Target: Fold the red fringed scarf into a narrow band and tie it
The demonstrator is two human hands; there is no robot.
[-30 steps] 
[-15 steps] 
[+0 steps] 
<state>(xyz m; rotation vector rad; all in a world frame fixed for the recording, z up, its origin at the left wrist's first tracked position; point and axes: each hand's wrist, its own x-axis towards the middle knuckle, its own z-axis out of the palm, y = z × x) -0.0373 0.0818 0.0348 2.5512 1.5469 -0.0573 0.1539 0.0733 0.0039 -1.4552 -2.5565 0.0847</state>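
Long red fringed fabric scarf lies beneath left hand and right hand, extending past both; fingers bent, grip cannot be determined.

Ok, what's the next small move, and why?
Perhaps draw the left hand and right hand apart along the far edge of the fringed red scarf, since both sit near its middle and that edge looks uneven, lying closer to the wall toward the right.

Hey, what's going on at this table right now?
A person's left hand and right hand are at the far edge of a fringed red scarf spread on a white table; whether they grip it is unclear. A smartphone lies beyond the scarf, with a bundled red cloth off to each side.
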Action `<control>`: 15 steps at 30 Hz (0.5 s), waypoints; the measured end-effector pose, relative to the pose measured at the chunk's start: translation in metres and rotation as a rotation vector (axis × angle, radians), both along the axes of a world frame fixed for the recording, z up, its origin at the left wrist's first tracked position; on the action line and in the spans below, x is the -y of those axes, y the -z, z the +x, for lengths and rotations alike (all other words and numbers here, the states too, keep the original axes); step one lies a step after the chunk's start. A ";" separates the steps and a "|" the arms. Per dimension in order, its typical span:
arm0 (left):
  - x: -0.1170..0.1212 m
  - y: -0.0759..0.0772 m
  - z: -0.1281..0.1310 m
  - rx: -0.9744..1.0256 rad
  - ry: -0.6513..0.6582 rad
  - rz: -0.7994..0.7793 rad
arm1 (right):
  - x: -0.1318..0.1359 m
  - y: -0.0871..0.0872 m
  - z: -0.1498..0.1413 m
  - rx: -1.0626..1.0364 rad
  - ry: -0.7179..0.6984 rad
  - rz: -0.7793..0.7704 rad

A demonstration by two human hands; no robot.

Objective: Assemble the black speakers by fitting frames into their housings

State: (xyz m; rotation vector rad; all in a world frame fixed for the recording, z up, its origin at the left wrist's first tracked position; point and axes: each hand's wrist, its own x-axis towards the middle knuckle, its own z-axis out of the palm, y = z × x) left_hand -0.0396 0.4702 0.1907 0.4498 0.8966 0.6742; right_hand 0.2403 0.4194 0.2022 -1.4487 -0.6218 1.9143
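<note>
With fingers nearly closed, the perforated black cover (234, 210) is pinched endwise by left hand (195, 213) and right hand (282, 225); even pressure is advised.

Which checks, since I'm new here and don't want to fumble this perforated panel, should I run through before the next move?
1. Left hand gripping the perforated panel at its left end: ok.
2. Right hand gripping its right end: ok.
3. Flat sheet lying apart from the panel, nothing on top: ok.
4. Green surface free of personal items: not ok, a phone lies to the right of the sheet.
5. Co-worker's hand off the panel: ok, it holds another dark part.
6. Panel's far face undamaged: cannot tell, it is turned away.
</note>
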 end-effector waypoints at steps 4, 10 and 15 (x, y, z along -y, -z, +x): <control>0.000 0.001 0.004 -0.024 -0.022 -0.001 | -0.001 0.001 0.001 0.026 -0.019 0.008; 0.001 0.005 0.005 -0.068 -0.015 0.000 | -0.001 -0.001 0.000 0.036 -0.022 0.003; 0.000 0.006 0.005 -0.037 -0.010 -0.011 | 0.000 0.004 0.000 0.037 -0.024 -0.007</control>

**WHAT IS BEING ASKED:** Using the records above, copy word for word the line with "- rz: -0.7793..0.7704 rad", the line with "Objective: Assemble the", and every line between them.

**OUTPUT FOR THIS TASK:**
  - rz: -0.7793..0.7704 rad

A demonstration by two human hands; no robot.

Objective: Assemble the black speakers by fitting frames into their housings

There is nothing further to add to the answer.